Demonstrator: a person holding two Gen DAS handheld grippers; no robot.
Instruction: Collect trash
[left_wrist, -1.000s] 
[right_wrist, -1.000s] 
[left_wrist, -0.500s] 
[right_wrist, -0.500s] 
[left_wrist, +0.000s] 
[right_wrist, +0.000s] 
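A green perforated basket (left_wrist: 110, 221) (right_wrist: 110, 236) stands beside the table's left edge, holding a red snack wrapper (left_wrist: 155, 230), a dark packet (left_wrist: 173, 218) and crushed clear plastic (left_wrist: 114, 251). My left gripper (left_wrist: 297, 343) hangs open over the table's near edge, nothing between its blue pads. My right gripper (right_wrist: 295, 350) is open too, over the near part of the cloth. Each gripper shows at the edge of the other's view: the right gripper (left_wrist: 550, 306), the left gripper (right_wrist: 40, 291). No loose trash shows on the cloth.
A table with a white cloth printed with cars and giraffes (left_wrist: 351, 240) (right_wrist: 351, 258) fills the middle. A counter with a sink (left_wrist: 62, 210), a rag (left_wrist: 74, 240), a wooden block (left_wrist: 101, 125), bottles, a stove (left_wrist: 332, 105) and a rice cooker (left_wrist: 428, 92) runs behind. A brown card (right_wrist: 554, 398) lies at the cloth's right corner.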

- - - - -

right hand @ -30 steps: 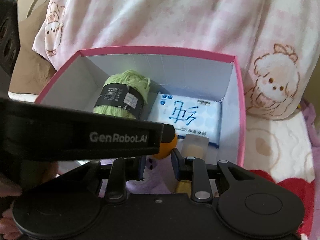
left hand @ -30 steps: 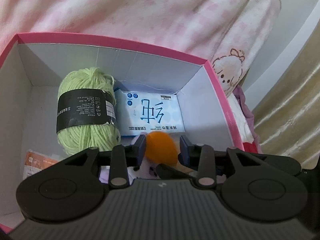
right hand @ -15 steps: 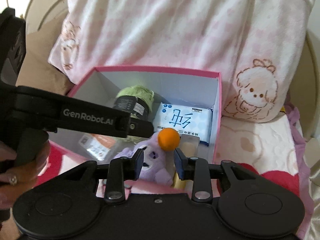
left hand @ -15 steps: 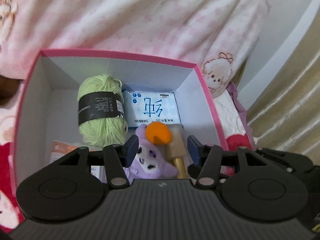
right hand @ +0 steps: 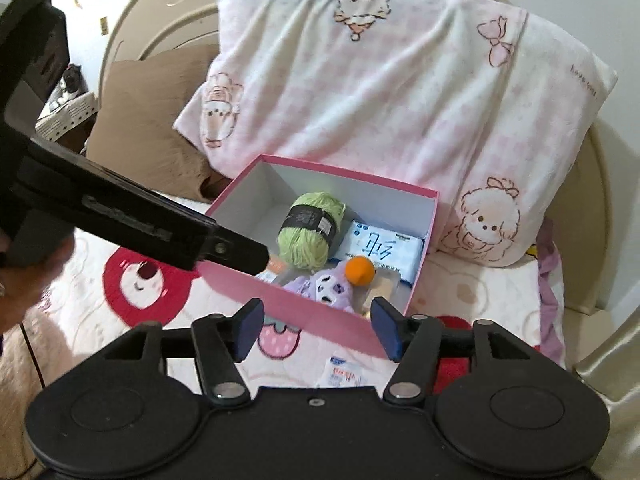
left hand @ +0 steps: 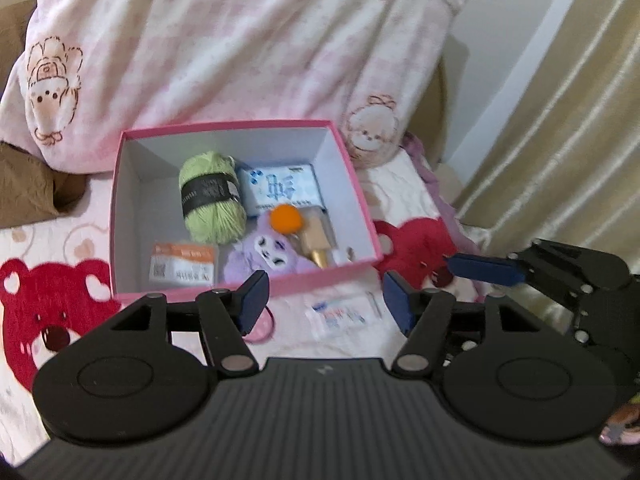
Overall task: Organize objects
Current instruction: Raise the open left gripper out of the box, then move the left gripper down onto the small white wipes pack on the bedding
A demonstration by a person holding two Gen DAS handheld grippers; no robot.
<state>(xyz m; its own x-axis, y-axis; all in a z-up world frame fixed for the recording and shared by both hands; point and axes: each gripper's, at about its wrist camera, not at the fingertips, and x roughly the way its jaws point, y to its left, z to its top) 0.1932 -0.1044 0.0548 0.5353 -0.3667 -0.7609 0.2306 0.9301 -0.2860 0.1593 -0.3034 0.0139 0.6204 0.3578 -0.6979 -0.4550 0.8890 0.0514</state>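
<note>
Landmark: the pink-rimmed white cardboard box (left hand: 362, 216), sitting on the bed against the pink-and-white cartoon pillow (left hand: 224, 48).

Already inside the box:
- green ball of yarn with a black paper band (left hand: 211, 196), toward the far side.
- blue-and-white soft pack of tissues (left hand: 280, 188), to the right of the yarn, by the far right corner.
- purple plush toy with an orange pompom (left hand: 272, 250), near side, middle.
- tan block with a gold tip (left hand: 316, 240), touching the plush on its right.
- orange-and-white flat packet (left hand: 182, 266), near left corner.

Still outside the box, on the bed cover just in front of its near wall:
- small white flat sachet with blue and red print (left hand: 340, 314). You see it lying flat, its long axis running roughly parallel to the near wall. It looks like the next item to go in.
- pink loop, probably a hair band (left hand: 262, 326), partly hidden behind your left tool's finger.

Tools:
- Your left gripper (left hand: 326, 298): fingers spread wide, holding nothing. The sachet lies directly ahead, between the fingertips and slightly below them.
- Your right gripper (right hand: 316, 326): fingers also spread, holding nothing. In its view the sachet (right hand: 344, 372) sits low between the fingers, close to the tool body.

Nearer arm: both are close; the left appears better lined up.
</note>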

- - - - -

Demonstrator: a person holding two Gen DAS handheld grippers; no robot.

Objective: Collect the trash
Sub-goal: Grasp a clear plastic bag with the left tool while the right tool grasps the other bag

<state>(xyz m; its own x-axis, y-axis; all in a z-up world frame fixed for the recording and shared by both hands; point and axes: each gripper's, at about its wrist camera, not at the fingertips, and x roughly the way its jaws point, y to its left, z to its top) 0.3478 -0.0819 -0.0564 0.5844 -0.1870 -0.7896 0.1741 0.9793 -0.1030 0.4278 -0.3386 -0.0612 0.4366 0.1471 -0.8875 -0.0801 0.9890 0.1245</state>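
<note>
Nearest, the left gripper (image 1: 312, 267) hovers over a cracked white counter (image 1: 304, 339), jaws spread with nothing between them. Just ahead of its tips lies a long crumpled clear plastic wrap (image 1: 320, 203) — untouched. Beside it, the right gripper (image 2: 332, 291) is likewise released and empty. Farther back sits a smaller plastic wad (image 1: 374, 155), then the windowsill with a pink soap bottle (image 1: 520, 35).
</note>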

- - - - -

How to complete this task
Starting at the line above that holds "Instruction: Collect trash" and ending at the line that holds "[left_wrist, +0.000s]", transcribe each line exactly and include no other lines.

Answer space
Instruction: Collect trash
[left_wrist, -1.000s] 
[right_wrist, -1.000s] 
[left_wrist, -0.500s] 
[right_wrist, -0.500s] 
[left_wrist, +0.000s] 

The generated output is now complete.